Daniel S Ory MD
Atherosclerotic coronary artery disease is a major diabetes complication. Work in my laboratory focuses on identification and characterization of genes that function in the uptake, intracellular transport, and export of lipoprotein-derived cholesterol, and on gene programs that regulate cellular cholesterol balance. The goal of our research is to shed light on the molecular mechanisms involved in atherosclerotic lesion formation, and to identify biomarkers for early detection of vascular disease in diabetes.
Cellular cholesterol requirements are met through de novo cholesterol synthesis and uptake of lipoprotein cholesterol. These homeostatic responses are tightly regulated at multiple cholesterol transfer steps and through a negative feedback loop that responds to elevations of membrane cholesterol in the endoplasmic reticulum (ER). Alterations in sterol sensing and trafficking pathways contribute to human inborn errors of metabolism (e.g., Niemann-Pick C disease) and to acquired disease states (e.g., atherosclerosis). The goals of our laboratory are elucidate mechanisms governing these critical cholesterol homeostatic pathways, and to translate our findings to develop biomarkers for prevention and treatment of human disease.

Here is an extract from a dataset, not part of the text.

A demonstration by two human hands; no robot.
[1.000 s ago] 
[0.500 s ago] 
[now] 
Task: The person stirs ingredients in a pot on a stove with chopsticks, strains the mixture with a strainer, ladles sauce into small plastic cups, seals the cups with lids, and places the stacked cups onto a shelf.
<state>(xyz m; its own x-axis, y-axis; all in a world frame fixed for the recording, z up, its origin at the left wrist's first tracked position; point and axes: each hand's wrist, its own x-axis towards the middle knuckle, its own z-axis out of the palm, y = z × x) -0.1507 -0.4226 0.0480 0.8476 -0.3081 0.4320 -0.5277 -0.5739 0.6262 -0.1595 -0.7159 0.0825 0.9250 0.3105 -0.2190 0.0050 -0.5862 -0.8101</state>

Our work is focused in fourbroad areas. First, we study molecular mechanisms of regulation of cholesterol homeostasis. Using an unbiased genetic screen to identify the molecular machinery responsible for cholesterol regulation, we discovered small RNAs (small nucleolar RNAs) that represent a previously unrecognized mode of regulation for cellular cholesterol homeostasis. We are using RNA affinity purification methods to identify the targets of these snoRNAs, and their physiological role is being investigated in conditional knockout and transgenic mouse models. Second, we are using multidisciplinary approaches – photoactivatable cholesterol probes and proteomics – to identify the cholesterol transfer and binding protein responsible for exit of cholesterol from lysosomes. Third, we are developing therapeutics for Niemann-Pick C disease. Current projects are focused on use of “proteostasis regulators” to correct the protein folding defect in the mutant NPC1 protein in our mouse models. Our work in this area has led to two Phase 1 clinical trials and has launched a multicenter Phase 2/3 trial. Fourth, using mass spectrometry-based metabolomics, we have identified candidate cholesterol and lipid-derived metabolites that are being validated in clinical studies as biomarkers in human disorders associated with oxidative stress, including diabetes and Niemann-Pick C disease. These biomarkers are being developed as diagnostic and newborn screening tools.